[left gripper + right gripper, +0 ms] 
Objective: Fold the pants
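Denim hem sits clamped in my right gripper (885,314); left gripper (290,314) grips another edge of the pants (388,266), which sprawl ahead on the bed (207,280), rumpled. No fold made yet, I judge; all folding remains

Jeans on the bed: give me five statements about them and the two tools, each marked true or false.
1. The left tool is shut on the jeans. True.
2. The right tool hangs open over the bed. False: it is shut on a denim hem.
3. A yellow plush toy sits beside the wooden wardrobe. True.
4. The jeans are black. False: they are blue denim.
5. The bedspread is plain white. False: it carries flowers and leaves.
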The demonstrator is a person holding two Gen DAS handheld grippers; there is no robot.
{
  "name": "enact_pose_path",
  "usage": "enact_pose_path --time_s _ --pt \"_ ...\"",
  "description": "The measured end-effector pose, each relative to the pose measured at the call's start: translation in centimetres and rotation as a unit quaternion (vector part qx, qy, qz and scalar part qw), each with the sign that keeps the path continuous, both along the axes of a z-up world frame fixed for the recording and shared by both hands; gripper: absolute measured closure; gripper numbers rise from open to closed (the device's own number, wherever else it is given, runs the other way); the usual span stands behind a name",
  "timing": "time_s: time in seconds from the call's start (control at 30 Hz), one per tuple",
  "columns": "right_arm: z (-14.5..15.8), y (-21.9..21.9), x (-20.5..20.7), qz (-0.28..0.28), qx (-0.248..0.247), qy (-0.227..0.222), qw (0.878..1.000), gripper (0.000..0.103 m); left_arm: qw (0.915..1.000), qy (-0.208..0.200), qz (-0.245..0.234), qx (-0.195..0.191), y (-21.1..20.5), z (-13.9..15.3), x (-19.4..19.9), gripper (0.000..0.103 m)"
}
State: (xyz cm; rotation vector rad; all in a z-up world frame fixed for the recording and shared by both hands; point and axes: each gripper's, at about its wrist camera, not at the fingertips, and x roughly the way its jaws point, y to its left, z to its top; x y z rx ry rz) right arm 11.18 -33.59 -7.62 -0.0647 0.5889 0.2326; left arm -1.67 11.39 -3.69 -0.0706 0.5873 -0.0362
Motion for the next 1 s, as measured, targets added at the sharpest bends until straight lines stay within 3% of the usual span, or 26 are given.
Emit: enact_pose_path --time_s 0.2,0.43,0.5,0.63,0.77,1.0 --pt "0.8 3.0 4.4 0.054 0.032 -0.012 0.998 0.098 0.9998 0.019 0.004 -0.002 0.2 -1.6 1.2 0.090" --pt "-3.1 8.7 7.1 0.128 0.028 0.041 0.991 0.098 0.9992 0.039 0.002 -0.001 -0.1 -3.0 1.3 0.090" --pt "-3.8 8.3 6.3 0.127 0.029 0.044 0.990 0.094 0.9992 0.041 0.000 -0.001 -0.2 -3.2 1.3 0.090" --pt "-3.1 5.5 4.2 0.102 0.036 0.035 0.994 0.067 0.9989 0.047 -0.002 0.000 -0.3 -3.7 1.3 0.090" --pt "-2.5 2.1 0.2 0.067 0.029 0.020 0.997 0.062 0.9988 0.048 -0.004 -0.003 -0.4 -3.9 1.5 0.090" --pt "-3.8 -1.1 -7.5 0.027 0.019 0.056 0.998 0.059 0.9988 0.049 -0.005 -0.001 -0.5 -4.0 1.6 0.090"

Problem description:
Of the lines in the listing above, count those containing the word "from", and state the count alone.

Exercise result:
2